If our parents didn't meet our needs at times, it's highly unlikely that they had malicious intent. They may have been too busy and disconnected, and they likely had baggage from their own childhoods that they hadn't worked through.
Excessive anxiety is a serious emotional problem that needs to be addressed. If we experience freedom from it, we can in essence defrost frozen feelings that block us from mental and emotional health and wellness. And overcoming excessive anxiety requires focused recovery work.
Philosophies and theories inherent in modern psychology are for the most part very, very accurate. Having said that, I don't think that addiction is fully comprehended or fully addressed within the parameters of psychology. This is surprising to me, because eradication of addictive behavior centers around ridding oneself of painful attachments and resolving past traumatic experiences.
It's strongly advised for anyone seeking true recovery to engage in therapy (especially talk therapy) with competent mental health professionals. People who are in the type of therapy that’s suitable for them can dig very deep into their subconscious minds and bring painful events to the surface. When they do, they can subsequently gain perspective and understanding of those events and even feel them in order to get them to dissipate energetically.
Energy from negative feelings drains us of energy that we could be using for positive purposes. And it's also a formidable problem that negative feelings are not facts about what's actually going on in the world. As an example, we might be feeling insecure about a relationship in which things are quite stable. In such a situation insecurity would not be warranted. But there might be insecurity that’s driven by subconscious reactions to past events that had nothing to do with the current relationship. And when that's the case, the mind is still broken and not properly computing the current reality.
A primary goal in recovery is becoming able to see reality for what it truly is: We tend to view reality in accordance with faulty patterns of thinking that we have developed because of improper mental and emotional reactions to past events.

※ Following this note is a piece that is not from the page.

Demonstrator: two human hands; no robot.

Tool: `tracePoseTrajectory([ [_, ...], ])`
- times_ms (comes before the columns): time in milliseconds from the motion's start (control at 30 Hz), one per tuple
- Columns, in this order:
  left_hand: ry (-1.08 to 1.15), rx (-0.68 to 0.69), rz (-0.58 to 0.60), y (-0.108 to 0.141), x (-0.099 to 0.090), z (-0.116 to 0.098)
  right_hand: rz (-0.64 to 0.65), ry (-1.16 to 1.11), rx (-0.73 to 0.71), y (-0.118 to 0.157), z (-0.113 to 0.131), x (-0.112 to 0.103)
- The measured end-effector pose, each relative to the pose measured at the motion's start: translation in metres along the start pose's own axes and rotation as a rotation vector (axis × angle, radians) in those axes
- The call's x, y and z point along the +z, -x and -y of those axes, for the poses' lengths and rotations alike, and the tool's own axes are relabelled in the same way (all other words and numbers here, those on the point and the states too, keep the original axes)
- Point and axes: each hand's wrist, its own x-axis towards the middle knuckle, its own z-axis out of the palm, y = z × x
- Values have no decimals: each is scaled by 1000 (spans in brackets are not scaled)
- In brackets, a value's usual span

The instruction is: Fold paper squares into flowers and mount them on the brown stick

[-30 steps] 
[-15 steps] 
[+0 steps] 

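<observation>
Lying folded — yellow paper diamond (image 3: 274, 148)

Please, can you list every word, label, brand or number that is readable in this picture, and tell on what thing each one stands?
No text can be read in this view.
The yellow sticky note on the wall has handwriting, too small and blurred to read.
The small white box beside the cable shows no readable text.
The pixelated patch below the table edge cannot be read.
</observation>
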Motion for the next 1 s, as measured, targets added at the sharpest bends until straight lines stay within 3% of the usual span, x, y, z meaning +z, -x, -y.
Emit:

Falsely perceiving reality has many consequences. For example, we might be in a very toxic relationship but be in denial of its toxicity. We may think of bad relationships as being wonderful and perfect even if they create anxiety and turbulence in our lives. Or we might mentally justify our staying in patterns of addictive substance abuse or negative emotional behaviors: Doing so is being in denial of situations that need to be addressed.
Certainly there are things that we do habitually and very often that we should not consider to be addictions. Such things include drinking water, breathing air, and brushing your teeth. They are positive behaviors that are necessary for your health and wellness. And you should never have to debate within your own mind the efficacy of engaging in positive behaviors rather than negative ones.
How can we know if healing is occurring within ourselves? What are some of the indicators that healing is taking place?
- Behavior patterns changing for the better.
- Elimination of poor behavior patterns.
- Mood improvement.
- Becoming productive members of society.
- Recovering our ability to feel the range of our emotions without reservation and without becoming overwhelmed and excessively anxious.
- Becoming able to access our creativity and natural talents.
- Reconnecting to the oneness that is the true nature of reality.
We can indeed achieve healing and true recovery. It may not be easy to do so. But if we do then it will greatly benefit both ourselves and others and be well worth the effort.